CAISO and the California Public Utilities Commission entered the new year trying to get ready for summer and avoid the shortfalls and rolling blackouts that plagued the state in August and September.

The CPUC on Friday proposed ordering the state’s three big investor-owned utilities — Pacific Gas and Electric, Southern California Edison and San Diego Gas & Electric — to contract for additional “incremental” capacity that can be ready this summer to meet heavy demand.

On Wednesday, CAISO held a meeting on the schedule and scope of a series of upcoming sessions to address “market enhancements for summer 2021 readiness.” Substantive meetings are scheduled to begin this week, with topics that include export and load scheduling priorities and resource sufficiency in the ISO’s interstate Western Energy Imbalance Market.

In the first week of 2021, CAISO conducted three days of meetings on its Resource Adequacy Enhancements stakeholder initiative, which started in 2018 but took on new urgency after last summer’s energy emergencies.

The ISO and stakeholders weighed a final draft proposal on the first phase of RA enhancements and a six-time-revised straw proposal on the initiative’s second phase. Items under discussion include RA import requirements, activating storage resources and rules on planned generator outages.

CAISO’s Board of Governors is scheduled to vote on the phase-one changes in March and on phase two in May and September

The ISO proceedings address issues raised in the preliminary root-cause analysis of the blackouts on Aug. 14-15 that affected more than 1 million residents during a severe heat wave that encompassed the Western U.S. Shortages occurred as solar power waned in the evening and there was insufficient capacity to meet continued high demand from air conditioning.

The October preliminary analysis, and a subsequent report by CAISO’s Department of Market Monitoring, identified problems that included inadequate RA planning, forced outages at power plants, a lack of storage for solar and wind resources, transmission constraints, imports that did not materialize and exports that should not have occurred in strained conditions. (See CAISO Wasn’t Gamed in Blackouts, Watchdog Finds.)

“The most significant and actionable of these factors involve California’s resource adequacy program,” the DMM’s November report said. “To limit the potential for similar conditions in future years, system level resource adequacy requirements should be modified to ensure more capacity is available during net load peak hours,” as solar ramps down but demand stays high.

Supply is tightening across the West as coal and “older baseload” fossil-fuel and nuclear plants retire, CAISO staff members noted during an RA enhancements meeting Wednesday.

“Severe weather events have become more common and have impacted … several BAs at the same time, further tightening system conditions,” said Milos Bosanac, CAISO lead infrastructure and regulatory policy developer. Heat waves could continue to pummel the West in the future and limit imports, Bosanac said in his presentation.

To head off shortfalls, RA imports must be linked to specific generating resources in other states, he said. That is not the situation now. If supply is not connected to a physical source, “it poses a risk to supply not being committed to the CAISO when it matters most, when conditions are tight,” he said.

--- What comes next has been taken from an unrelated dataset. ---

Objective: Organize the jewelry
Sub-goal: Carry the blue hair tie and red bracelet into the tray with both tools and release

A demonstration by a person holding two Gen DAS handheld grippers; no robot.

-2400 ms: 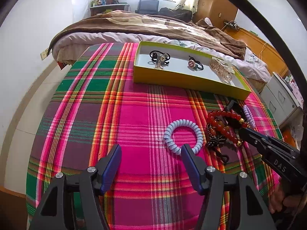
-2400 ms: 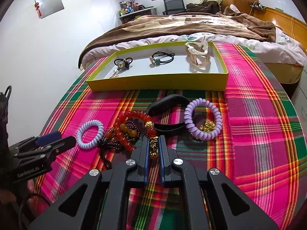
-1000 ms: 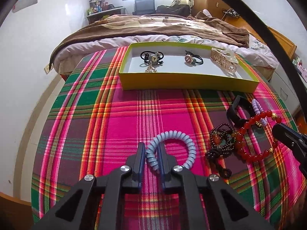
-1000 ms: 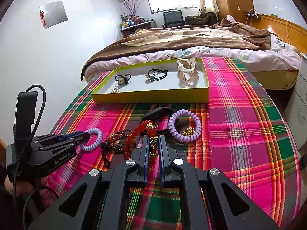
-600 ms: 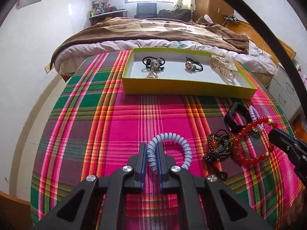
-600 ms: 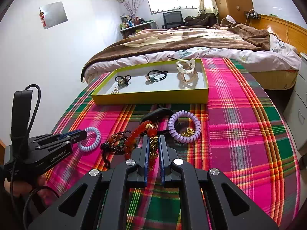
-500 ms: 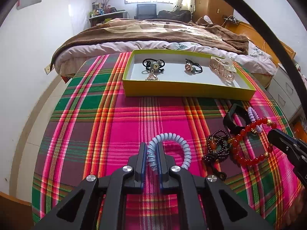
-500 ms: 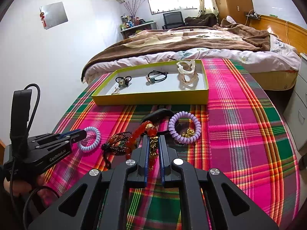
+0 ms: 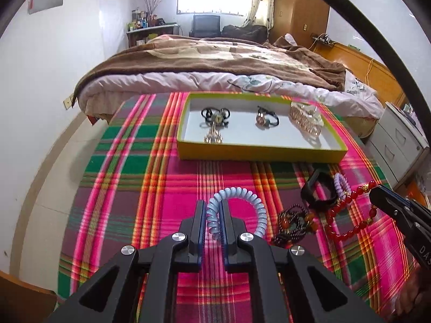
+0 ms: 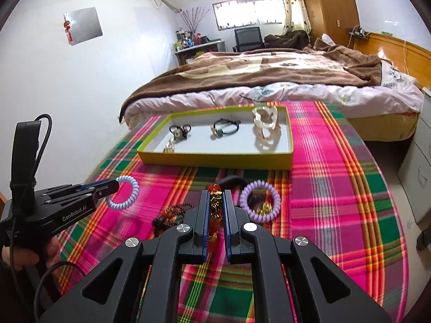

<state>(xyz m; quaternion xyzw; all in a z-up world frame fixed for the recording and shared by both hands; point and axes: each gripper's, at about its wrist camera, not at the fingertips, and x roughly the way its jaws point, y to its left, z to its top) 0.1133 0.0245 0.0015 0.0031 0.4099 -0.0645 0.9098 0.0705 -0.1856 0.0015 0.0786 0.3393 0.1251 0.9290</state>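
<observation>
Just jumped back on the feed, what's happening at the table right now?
A person is sorting jewelry with two handheld grippers. The left gripper is shut on the pale blue coil hair tie; the right gripper is shut on the red bead bracelet. Both are held above the plaid tablecloth. The yellow tray already holds two black hair ties, a small gold piece and a clear claw clip. A purple coil tie, a dark bead bracelet and a black band wait on the cloth.

White walls (image 9: 89, 40), a bed (image 9: 215, 62) under a brown blanket (rumpled), bright window (image 9: 212, 1), wooden wardrobe (image 10: 326, 8).
</observation>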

In addition, the ISO wants firm commitments from transmission owners to prioritize RA imports during times of tight supply. Transmission lines from the Pacific Northwest to California can become nearly maxed-out during heat waves, Bosanac noted.

Much of California’s import RA capacity comes from the Bonneville Power Administration over the California-Oregon AC intertie (COB) and the Nevada-Oregon Border DC Intertie (NOB), he said. Those interties will require the highest guarantee of transmission capacity, he said.

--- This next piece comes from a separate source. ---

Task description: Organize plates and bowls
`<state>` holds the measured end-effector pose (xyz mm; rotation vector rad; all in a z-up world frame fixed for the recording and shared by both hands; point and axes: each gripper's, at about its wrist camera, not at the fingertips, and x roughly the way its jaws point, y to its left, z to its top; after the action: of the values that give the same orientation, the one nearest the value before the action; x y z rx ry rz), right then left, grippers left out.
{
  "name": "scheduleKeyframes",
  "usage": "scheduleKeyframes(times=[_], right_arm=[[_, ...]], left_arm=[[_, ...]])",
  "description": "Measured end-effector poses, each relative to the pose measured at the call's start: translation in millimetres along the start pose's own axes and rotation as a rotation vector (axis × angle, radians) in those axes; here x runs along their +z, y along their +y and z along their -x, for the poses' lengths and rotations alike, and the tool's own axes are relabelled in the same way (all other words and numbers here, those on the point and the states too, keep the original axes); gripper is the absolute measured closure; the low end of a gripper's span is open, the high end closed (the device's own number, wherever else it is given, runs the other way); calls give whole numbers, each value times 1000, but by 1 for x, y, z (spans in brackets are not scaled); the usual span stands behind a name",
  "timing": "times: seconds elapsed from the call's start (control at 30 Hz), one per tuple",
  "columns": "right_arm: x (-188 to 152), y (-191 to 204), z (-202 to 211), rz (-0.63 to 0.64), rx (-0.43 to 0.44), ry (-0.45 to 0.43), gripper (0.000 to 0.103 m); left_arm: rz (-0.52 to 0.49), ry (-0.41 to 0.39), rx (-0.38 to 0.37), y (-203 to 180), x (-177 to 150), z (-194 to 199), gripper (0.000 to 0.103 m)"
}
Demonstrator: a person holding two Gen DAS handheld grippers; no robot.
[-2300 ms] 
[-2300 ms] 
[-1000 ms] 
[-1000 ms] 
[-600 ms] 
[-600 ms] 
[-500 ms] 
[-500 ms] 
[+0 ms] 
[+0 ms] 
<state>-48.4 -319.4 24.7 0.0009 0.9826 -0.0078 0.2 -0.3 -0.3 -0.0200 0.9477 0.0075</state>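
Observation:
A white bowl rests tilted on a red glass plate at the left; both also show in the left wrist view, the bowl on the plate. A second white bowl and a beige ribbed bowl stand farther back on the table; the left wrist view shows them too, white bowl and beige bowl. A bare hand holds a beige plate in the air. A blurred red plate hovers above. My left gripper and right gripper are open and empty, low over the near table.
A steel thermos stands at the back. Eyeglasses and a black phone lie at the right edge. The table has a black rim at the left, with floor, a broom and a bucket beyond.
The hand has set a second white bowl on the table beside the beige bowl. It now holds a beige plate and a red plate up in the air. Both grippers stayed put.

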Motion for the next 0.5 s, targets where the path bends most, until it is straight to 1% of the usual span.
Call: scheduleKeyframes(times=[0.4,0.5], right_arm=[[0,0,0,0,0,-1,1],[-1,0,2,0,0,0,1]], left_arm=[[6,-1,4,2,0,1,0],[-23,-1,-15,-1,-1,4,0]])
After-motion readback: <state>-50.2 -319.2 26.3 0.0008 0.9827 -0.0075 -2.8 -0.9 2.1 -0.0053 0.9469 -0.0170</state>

“Looking at particularly the COB and NOB interties, usually on those last legs of those interties … especially in the summer months, flows tend to reach or be very close to the limits of those path, Bosanac said. “[With] a higher likelihood of curtailment … it’s important that these deliveries be on the highest priority transmission service to minimize that risk of curtailment so that those imports can be delivered to the CAISO.”

Some stakeholders question the plan because they worry it could lead to the exercise of market power. (See CAISO Seeks ‘Firm’ Tx for Resource Adequacy.)

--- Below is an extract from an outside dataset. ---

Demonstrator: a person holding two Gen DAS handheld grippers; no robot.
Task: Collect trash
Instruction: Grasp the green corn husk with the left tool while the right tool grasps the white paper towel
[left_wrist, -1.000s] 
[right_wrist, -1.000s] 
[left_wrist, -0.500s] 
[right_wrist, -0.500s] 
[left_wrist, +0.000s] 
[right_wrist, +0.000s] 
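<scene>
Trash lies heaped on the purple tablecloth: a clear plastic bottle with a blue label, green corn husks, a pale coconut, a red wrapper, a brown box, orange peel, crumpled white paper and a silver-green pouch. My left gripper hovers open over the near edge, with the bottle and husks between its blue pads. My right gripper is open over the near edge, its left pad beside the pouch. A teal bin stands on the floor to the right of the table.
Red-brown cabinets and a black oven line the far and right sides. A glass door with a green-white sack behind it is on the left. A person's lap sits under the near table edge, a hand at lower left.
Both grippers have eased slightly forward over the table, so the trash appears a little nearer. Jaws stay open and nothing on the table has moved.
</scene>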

During an RA meeting Thursday, Doug Boccignone, a principal at Flynn Resource Consultants representing the California Community Choice Association, said only five parties control half the transmission import capability on COB and NOB.

“The rights are really concentrated,” Boccignone said. “It makes me concerned that if California is dependent on imports from the Northwest to meet the resource adequacy requirements … there’s the potential for those parties that control those rights to be in a much different position than they are today.”

CAISO said there are 21 parties that hold transmission rights on the two interties. Bridget Sparks, infrastructure and regulatory policy developer, said the ISO’s analysis did not show a high risk for the entities to exert market power.

“If we think of the market as COB and NOB combined … there is a slight market concentration, [but] it’s nowhere near a monopolistic control,” Sparks said.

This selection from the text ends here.